What does this have to do with our friend Sherlock Holmes?
Well, today I made my first venture into digital comics,
with Watson and Holmes written by
Karl Bollers and drawn by Rick Leonardi, the first modernized New York Sherlock
we’re getting this fall. Published by
Brandon Perlow, Watson and Holmes is
more than just an ocean and a century away from recent Sherlock Holmes comics –
it’s a whole world away.
No zombies. No tongue-in-cheek camp. No American attempts
at Victorian stereotypes. Watson and Holmes is just a straightforward, serious
attempt to bring Sherlock Holmes and Dr. Watson to to the New World.
It’s well-drawn, it moves along well, it’s a pretty good
comic book. But, as we’ll soon be asking of a certain CBS television show, is
it Sherlock Holmes?
Well, I’m not quite sure yet. Holmes and Watson have just
met, and they’ve started an adventure together, but as the title would imply,
Dr. Watson seems to be the prominent player so far. He’s solid, caring, and
just a bit of a badass . . . something that might be a trend in modern Watsons.

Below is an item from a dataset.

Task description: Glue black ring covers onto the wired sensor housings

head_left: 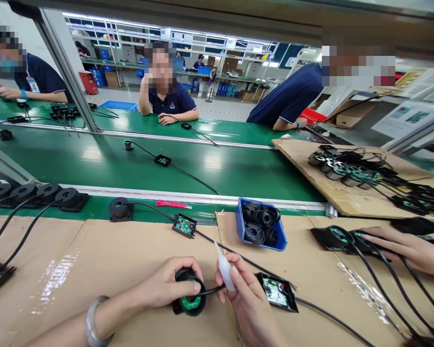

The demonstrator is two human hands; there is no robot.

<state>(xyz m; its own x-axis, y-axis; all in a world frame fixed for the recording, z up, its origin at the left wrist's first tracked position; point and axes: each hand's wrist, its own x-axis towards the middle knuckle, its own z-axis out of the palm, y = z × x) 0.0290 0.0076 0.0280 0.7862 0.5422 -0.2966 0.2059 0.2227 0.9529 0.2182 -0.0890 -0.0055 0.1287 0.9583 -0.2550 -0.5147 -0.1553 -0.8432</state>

(We’ll have to see how Lucy Liu’s incarnation does – we know she has it in
her.) As he heads straight into a case with Holmes, we don’t get too much
personality on the detective. Holmes tends to move straight ahead when on a
scent, and that’s all of him we see here. Hopefully there will be more of him
to come.
The other element that’s missing so far in this rendition
is the remarkable, the fantastic, the possibly supernatural element that tended
to be the centerpiece of the best Sherlock Holmes stories. Straight crime
dramas were never Holmes’s turf. An overlay of
gritty urbanity won’t stop a Sherlock from being Sherlock, but even dark
and serious, he needs a bit of flash, something to set his cases apart from
something C.S.I. Wherever would handle.
But that’s just an old Sherlockian’s POV. Watson and
Holmes is good enough to come back next issue and see what develops. And well worth stepping into digital comics for.